Autenticación SPA vs autenticación por token
Sanctum soporta dos modos de autenticación distintos:
Modo token (para APIs móviles y terceros)
Es lo que hemos visto arriba. El cliente recibe un token y lo envía en cada petición como Bearer.
Modo cookie/sesión (para SPAs en el mismo dominio)
Para SPAs que viven en el mismo dominio o subdominio:
// config/sanctum.php
'stateful' => explode(',', env('SANCTUM_STATEFUL_DOMAINS', sprintf(
'%s%s',
'localhost,localhost:3000,127.0.0.1,127.0.0.1:8000,::1',
Sanctum::currentApplicationUrlWithPort()
))),En este modo, el cliente hace una petición a /sanctum/csrf-cookie primero para obtener la cookie CSRF, y luego usa sesiones como una app web normal.
// El frontend primero debe llamar:
// GET /sanctum/csrf-cookie
// Y luego puede autenticarse:
// POST /login (con credentials)
// Las siguientes peticiones funcionan automáticamente con la cookie de sesiónSi mezclas los dos modos (envías tokens de cookie-based auth en el header Bearer), obtendrás 401.

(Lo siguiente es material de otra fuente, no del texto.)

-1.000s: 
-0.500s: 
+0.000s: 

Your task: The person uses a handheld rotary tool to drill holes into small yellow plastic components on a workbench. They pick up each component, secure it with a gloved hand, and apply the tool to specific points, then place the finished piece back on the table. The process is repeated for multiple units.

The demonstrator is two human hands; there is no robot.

CORS: el culpable invisible
Si tu frontend está en un dominio diferente al backend, necesitas configurar CORS. Un 401 puede parecer un problema de autenticación cuando en realidad es CORS bloqueando la petición.

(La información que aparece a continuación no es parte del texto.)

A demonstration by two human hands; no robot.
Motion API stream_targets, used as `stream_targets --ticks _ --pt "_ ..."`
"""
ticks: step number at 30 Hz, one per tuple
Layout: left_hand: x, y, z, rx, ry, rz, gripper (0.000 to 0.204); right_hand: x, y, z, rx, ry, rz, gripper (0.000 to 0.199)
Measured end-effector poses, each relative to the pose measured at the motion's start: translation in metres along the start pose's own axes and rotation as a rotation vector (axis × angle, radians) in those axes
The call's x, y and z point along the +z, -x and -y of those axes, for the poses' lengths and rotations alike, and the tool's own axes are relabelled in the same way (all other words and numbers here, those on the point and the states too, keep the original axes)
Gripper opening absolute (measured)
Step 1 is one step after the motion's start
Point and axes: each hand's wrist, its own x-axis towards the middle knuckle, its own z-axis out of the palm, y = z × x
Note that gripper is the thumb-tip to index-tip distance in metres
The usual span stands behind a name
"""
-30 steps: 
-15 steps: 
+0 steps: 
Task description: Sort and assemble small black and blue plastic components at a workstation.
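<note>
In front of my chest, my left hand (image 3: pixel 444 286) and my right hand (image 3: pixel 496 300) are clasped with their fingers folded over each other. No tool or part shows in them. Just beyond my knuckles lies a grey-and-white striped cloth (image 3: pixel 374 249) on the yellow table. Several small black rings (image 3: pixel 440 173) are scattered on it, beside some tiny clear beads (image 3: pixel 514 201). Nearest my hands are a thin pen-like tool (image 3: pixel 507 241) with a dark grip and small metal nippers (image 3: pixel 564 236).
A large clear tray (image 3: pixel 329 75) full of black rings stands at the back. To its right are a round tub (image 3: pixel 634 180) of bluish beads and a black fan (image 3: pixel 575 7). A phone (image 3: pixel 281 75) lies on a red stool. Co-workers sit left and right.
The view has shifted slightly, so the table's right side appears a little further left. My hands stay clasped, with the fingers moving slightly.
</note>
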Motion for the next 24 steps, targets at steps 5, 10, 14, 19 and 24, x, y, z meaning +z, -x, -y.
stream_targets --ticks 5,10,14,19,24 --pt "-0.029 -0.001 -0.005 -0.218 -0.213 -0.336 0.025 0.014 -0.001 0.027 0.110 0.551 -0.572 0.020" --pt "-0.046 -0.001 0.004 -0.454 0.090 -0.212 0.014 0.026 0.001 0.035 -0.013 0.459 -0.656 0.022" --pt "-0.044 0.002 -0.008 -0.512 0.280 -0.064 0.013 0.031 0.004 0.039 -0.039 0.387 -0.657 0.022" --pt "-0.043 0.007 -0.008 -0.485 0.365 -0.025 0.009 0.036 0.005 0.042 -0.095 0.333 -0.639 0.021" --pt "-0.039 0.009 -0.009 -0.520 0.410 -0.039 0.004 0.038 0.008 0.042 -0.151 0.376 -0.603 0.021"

En Laravel 11, CORS se configura en config/cors.php:
return [
'paths' => ['api/*', 'sanctum/csrf-cookie'],
'allowed_methods' => ['*'],
'allowed_origins' => ['http://localhost:3000', 'https://tu-frontend.com'],
'allowed_origins_patterns' => [],
'allowed_headers' => ['*'],
'exposed_headers' => [],
'max_age' => 0,
'supports_credentials' => true, // ← Necesario para cookies
];Verificar el guard en config/auth.php
Para que auth:sanctum funcione, el guard de API debe estar configurado:
// config/auth.php
'guards' => [
'web' => [
'driver' => 'session',
'provider' => 'users',
],
'api' => [
'driver' => 'sanctum', // ← Debe ser 'sanctum', no 'token' ni 'passport'
'provider' => 'users',
],
],Debuggear con Tinker
Si no estás seguro de si el token existe en la base de datos:
php artisan tinker
# Ver todos los tokens
>>> \Laravel\Sanctum\PersonalAccessToken::all()

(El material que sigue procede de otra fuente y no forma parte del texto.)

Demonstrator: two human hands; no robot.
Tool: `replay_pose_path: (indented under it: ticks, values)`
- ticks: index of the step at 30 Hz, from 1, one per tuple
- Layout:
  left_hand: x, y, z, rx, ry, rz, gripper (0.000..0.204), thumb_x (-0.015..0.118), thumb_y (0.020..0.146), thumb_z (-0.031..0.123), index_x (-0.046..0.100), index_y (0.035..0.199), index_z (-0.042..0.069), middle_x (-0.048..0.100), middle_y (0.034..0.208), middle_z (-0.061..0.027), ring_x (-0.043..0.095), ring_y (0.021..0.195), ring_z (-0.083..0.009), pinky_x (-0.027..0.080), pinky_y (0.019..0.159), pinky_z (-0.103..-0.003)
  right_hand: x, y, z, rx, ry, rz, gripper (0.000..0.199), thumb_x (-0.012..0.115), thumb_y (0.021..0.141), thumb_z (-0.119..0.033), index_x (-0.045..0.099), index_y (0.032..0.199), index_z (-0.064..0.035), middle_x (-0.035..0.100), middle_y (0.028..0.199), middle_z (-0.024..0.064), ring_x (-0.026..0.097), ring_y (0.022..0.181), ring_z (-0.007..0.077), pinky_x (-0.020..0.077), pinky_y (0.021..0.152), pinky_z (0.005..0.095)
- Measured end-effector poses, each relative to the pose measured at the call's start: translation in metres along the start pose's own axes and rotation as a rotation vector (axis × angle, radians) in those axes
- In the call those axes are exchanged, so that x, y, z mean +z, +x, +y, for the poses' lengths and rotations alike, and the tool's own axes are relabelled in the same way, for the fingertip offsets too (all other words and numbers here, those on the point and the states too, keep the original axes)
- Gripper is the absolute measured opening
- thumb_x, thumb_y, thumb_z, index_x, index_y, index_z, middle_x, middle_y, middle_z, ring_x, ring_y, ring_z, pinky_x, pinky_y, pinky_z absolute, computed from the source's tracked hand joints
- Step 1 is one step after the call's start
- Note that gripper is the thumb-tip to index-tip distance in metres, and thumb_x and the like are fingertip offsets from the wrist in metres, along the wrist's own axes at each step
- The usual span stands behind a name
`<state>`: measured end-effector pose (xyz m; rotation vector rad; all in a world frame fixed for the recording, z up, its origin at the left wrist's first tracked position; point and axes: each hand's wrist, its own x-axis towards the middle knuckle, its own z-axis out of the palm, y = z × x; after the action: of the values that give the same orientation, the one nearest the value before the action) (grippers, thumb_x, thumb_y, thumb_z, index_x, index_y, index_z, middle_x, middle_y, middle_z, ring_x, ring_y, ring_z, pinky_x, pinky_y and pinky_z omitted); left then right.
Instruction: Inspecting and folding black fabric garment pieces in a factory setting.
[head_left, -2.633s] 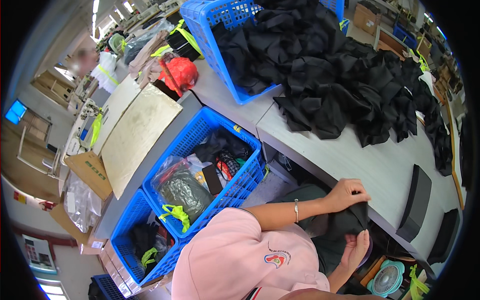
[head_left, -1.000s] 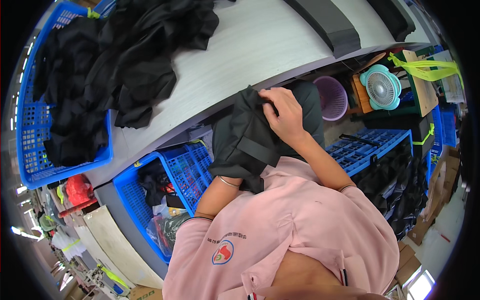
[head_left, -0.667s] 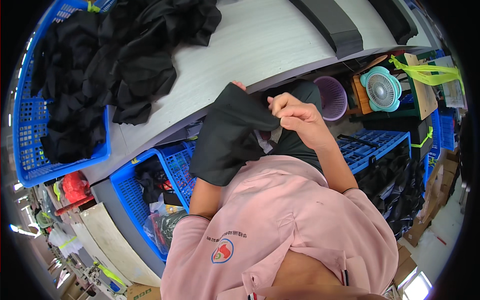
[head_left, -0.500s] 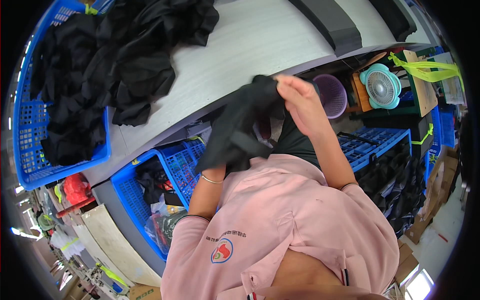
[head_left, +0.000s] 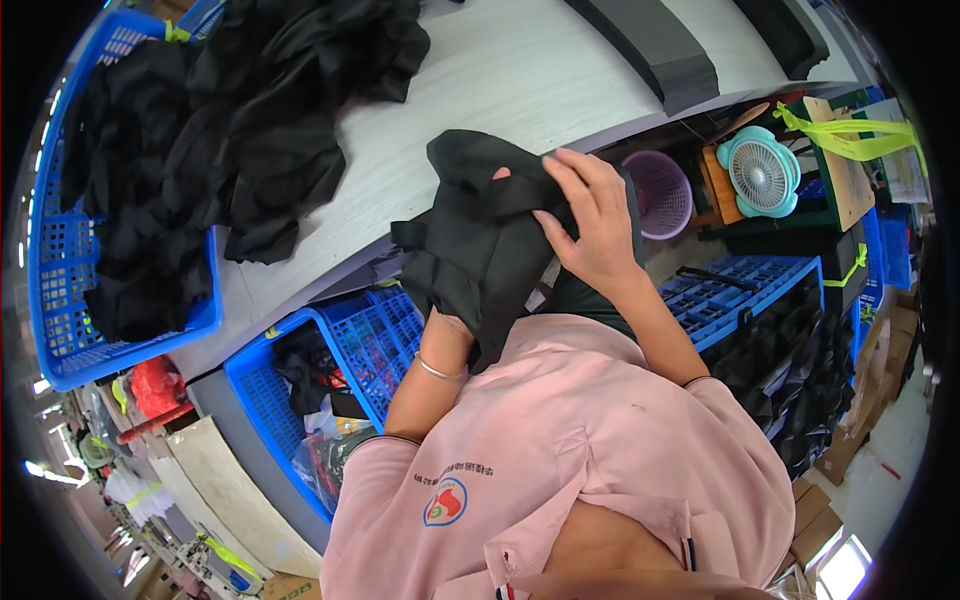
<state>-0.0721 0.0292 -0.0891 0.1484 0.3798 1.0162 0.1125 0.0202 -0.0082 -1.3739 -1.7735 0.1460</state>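
A black sewn-looking fabric piece (head_left: 475, 235) is spread over my left hand (head_left: 448, 338) in front of my body. Cloth hides most of that hand; only the wrist side and a bit of a finger at an opening near the top show. At the fabric's right edge, my right hand (head_left: 600, 222) grips it, with the thumb below and the fingers above. To the left, a pile of similar black fabric (head_left: 270, 120) lies partly on the table and partly in a blue crate.
The pale table (head_left: 480, 80) spans the far side, with dark grey strips (head_left: 650, 50) on it. A blue crate (head_left: 130, 365) stands at the left, another (head_left: 265, 400) by my left arm. Rightward are a purple basket (head_left: 660, 195), a turquoise fan (head_left: 762, 172) and a blue crate (head_left: 740, 295).
The fabric has gone from bunched and blurred to spread out and raised toward the table edge. My left hand has moved up inside it; my right hand has turned and lowered slightly onto its edge.
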Motion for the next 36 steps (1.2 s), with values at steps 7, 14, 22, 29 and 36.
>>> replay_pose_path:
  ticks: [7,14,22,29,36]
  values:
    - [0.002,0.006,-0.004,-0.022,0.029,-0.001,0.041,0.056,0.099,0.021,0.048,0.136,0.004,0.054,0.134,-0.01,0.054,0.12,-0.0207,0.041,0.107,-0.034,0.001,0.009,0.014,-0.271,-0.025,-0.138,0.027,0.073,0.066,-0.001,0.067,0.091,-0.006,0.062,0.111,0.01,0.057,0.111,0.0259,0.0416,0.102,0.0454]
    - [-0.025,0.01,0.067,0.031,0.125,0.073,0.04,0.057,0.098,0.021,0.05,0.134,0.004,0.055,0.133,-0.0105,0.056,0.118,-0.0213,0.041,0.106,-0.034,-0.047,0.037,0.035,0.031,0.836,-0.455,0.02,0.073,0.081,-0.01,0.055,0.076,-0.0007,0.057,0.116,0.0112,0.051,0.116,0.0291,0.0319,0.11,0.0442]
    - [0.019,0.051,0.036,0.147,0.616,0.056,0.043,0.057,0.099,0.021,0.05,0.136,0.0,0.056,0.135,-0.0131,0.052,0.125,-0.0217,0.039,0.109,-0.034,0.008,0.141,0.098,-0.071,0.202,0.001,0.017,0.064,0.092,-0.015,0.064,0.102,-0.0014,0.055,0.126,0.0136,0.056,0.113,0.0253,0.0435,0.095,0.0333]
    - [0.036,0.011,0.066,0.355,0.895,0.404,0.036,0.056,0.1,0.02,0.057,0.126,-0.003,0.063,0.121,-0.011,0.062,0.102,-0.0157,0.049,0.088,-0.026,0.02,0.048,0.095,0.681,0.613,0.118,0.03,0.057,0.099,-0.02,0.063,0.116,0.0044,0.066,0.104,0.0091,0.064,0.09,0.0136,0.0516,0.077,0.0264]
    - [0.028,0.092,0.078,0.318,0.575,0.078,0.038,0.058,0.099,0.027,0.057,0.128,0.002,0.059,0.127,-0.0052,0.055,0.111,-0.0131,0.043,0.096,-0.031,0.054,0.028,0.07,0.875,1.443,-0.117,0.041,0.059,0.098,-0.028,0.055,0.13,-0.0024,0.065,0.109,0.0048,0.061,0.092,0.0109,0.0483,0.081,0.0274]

# Buscar un token específico (por el ID antes del |)
>>> \Laravel\Sanctum\PersonalAccessToken::find(1)
# Ver los tokens de un usuario
>>> \App\Models\User::find(1)->tokensConclusión
El 401 de Sanctum normalmente viene de una de estas causas: falta el trait HasApiTokens, el middleware es auth en lugar de auth:sanctum, el token no se envía correctamente como Bearer, o hay un problema de CORS que enmascara el error real. Sigue el checklist en ese orden y encontrarás el problema en menos de diez minutos.